-- Opening Marker --

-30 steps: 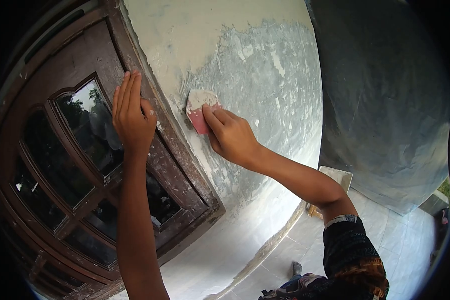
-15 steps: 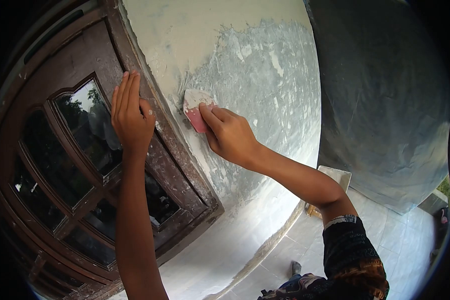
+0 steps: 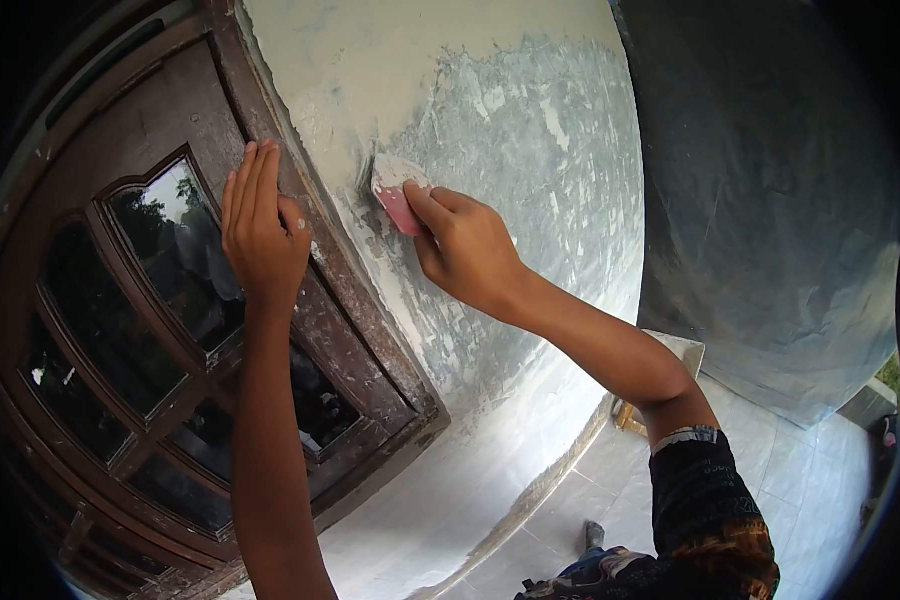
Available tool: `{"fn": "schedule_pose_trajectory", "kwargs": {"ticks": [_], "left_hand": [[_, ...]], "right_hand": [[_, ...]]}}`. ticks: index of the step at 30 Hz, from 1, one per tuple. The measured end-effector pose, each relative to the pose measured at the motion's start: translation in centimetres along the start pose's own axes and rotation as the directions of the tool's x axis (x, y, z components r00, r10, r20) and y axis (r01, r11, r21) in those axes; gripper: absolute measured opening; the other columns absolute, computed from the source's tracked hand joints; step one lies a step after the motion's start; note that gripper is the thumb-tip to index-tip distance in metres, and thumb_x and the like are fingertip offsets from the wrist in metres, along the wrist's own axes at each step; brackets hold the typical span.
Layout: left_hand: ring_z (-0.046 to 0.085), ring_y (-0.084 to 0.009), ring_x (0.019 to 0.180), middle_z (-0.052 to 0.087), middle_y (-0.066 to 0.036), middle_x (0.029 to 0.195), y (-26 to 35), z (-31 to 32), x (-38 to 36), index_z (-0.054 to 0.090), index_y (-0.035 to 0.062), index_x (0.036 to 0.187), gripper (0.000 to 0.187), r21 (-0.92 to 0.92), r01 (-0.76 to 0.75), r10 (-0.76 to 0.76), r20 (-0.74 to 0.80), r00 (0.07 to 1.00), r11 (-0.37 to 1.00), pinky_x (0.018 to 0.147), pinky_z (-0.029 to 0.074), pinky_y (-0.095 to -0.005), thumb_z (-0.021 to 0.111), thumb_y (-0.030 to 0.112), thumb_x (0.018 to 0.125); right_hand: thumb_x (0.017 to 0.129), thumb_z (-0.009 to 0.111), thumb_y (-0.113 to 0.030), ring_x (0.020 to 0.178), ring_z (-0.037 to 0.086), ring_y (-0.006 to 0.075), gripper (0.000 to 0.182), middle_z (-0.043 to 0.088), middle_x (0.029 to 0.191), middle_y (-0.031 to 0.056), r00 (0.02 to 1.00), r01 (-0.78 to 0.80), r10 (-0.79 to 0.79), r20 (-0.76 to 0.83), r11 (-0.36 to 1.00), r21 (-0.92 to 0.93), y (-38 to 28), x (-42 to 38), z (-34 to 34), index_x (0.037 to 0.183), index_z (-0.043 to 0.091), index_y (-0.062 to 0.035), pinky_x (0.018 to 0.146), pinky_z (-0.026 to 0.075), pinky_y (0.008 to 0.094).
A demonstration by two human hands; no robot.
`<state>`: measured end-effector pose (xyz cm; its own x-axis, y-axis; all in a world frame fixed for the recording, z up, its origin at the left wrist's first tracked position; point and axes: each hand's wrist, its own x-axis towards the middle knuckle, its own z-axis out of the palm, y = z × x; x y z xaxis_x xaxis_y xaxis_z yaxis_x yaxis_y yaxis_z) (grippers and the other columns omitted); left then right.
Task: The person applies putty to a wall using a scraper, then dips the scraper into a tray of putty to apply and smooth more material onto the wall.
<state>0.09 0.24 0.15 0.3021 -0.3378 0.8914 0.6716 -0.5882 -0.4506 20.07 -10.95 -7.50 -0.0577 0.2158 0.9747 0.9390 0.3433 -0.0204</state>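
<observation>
My right hand grips a small pink scraper whose upper part is coated with pale plaster. The scraper lies against the wall, close beside the door frame, where smooth cream plaster borders rough grey patches. My left hand rests flat on the brown wooden door's frame, its fingers extended and holding nothing. A whitish spot marks the thumb of that hand.
Glass panes fill the door at the left. A large dark sheet hangs at the right. Below are a pale tiled floor, a light-coloured box-like object by the wall's foot, and my foot.
My right hand and the scraper have moved slightly up along the wall. My left hand has stayed in place on the door frame.
</observation>
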Motion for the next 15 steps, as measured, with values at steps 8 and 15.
{"fn": "schedule_pose_trajectory", "kwargs": {"ticks": [8, 15], "left_hand": [[0.055, -0.0311, 0.133, 0.062, -0.016, 0.137, 0.0, 0.0, -0.1, 0.060, -0.0010, 0.133, 0.048, -0.005, -0.015, 0.015, -0.009, 1.000, 1.000, 0.114, 0.038, -0.0483, 0.045, -0.003, 0.088], [0.054, -0.0316, 0.133, 0.061, -0.016, 0.138, -0.1, -0.1, 0.0, 0.059, -0.0010, 0.135, 0.049, -0.037, 0.008, -0.008, 0.003, 1.000, 0.999, 0.114, 0.038, -0.0479, 0.045, -0.002, 0.088]], "right_hand": [[0.076, 0.061, 0.003, 0.080, 0.065, 0.0381, 0.039, 0.064, 0.085, 0.0173, 0.970, -0.111, 0.080, -0.229, 0.986, -0.126, 6.4, 8.5, 1.0, 0.115, 0.060, 0.0033, 0.070, 0.054, 0.0471], [0.077, 0.059, 0.006, 0.073, 0.063, 0.0336, 0.042, 0.059, 0.083, 0.0191, 0.992, -0.109, 0.082, 0.095, 0.938, 0.329, -4.0, -5.9, -1.7, 0.119, 0.061, 0.0053, 0.066, 0.052, 0.0425]]}}
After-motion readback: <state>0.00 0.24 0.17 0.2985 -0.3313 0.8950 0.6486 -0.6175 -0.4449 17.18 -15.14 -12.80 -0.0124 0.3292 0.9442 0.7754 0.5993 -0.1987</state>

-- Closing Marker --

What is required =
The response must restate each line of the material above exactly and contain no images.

Finished task =
-30 steps: 
-15 steps: 
+0 steps: 
Available tool: `{"fn": "schedule_pose_trajectory", "kwargs": {"ticks": [_], "left_hand": [[_, ...]], "right_hand": [[_, ...]]}}`. ticks: index of the step at 30 Hz, from 1, one per tuple. The measured end-effector pose, each relative to the pose measured at the motion's start: translation in centimetres along the start pose's own axes and rotation as the directions of the tool's x axis (x, y, z components r00, r10, r20) and y axis (r01, r11, r21) in those axes; gripper: absolute measured opening; the other columns absolute, computed from the source's tracked hand joints; step one lies a step after the motion's start; note that gripper is the thumb-tip to index-tip distance in metres, and thumb_x and the like are fingertip offsets from the wrist in metres, along the wrist's own axes at each step; brackets hold the typical span.
Layout: left_hand: ring_z (-0.046 to 0.085), ring_y (-0.084 to 0.009), ring_x (0.019 to 0.180), middle_z (-0.052 to 0.087), middle_y (-0.066 to 0.036), middle_x (0.029 to 0.195), y (-26 to 35), z (-31 to 32), x (-38 to 36), index_z (-0.054 to 0.090), index_y (-0.035 to 0.062), index_x (0.036 to 0.187), gripper (0.000 to 0.187), r21 (-0.92 to 0.92), r01 (-0.76 to 0.75), r10 (-0.76 to 0.76), r20 (-0.74 to 0.80), r00 (0.07 to 1.00), r11 (-0.37 to 1.00), pinky_x (0.018 to 0.147), pinky_z (-0.029 to 0.074), pinky_y (-0.095 to -0.005), thumb_z (-0.021 to 0.111), thumb_y (-0.030 to 0.112), thumb_x (0.018 to 0.125); right_hand: thumb_x (0.017 to 0.129), thumb_z (-0.009 to 0.111), thumb_y (-0.113 to 0.030), ring_x (0.020 to 0.178), ring_z (-0.037 to 0.086), ring_y (-0.006 to 0.075), gripper (0.000 to 0.182), middle_z (-0.043 to 0.088), middle_x (0.029 to 0.191), middle_y (-0.031 to 0.056), r00 (0.02 to 1.00), r01 (-0.78 to 0.80), r10 (-0.79 to 0.79), r20 (-0.76 to 0.83), r11 (-0.36 to 1.00), r21 (-0.92 to 0.93), y (-38 to 28), x (-42 to 38), z (-34 to 34), index_x (0.037 to 0.183), index_z (-0.043 to 0.091), index_y (-0.062 to 0.035), pinky_x (0.018 to 0.146), pinky_z (-0.026 to 0.075), pinky_y (0.008 to 0.094).
A demonstration by two human hands; no robot.
`<state>`: measured end-effector pose (xyz cm; its own x-axis, y-axis; all in a world frame fixed for the recording, z up, its origin at the left wrist's first tracked position; point and axes: each hand's wrist, its own x-axis towards the middle knuckle, its own z-axis out of the palm, y = z × x; x y z xaxis_x xaxis_y xaxis_z yaxis_x yaxis_y yaxis_z) (grippers and the other columns omitted); left then right.
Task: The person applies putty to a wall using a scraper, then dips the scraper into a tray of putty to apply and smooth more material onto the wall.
<state>0.09 0.24 0.15 0.3021 -0.3378 0.8914 0.6716 -0.5882 -0.4506 20.07 -10.95 -7.50 -0.0577 0.2158 0.9747 0.9390 0.3433 -0.0204</state>
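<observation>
My right hand grips a small pink scraper whose upper part is coated with pale plaster. The scraper lies against the wall, close beside the door frame, where smooth cream plaster borders rough grey patches. My left hand rests flat on the brown wooden door's frame, its fingers extended and holding nothing. A whitish spot marks the thumb of that hand.
Glass panes fill the door at the left. A large dark sheet hangs at the right. Below are a pale tiled floor, a light-coloured box-like object by the wall's foot, and my foot.
My right hand and the scraper have moved slightly up along the wall. My left hand has stayed in place on the door frame.
</observation>
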Motion for the next 15 steps, as measured, with values at steps 8 and 15.
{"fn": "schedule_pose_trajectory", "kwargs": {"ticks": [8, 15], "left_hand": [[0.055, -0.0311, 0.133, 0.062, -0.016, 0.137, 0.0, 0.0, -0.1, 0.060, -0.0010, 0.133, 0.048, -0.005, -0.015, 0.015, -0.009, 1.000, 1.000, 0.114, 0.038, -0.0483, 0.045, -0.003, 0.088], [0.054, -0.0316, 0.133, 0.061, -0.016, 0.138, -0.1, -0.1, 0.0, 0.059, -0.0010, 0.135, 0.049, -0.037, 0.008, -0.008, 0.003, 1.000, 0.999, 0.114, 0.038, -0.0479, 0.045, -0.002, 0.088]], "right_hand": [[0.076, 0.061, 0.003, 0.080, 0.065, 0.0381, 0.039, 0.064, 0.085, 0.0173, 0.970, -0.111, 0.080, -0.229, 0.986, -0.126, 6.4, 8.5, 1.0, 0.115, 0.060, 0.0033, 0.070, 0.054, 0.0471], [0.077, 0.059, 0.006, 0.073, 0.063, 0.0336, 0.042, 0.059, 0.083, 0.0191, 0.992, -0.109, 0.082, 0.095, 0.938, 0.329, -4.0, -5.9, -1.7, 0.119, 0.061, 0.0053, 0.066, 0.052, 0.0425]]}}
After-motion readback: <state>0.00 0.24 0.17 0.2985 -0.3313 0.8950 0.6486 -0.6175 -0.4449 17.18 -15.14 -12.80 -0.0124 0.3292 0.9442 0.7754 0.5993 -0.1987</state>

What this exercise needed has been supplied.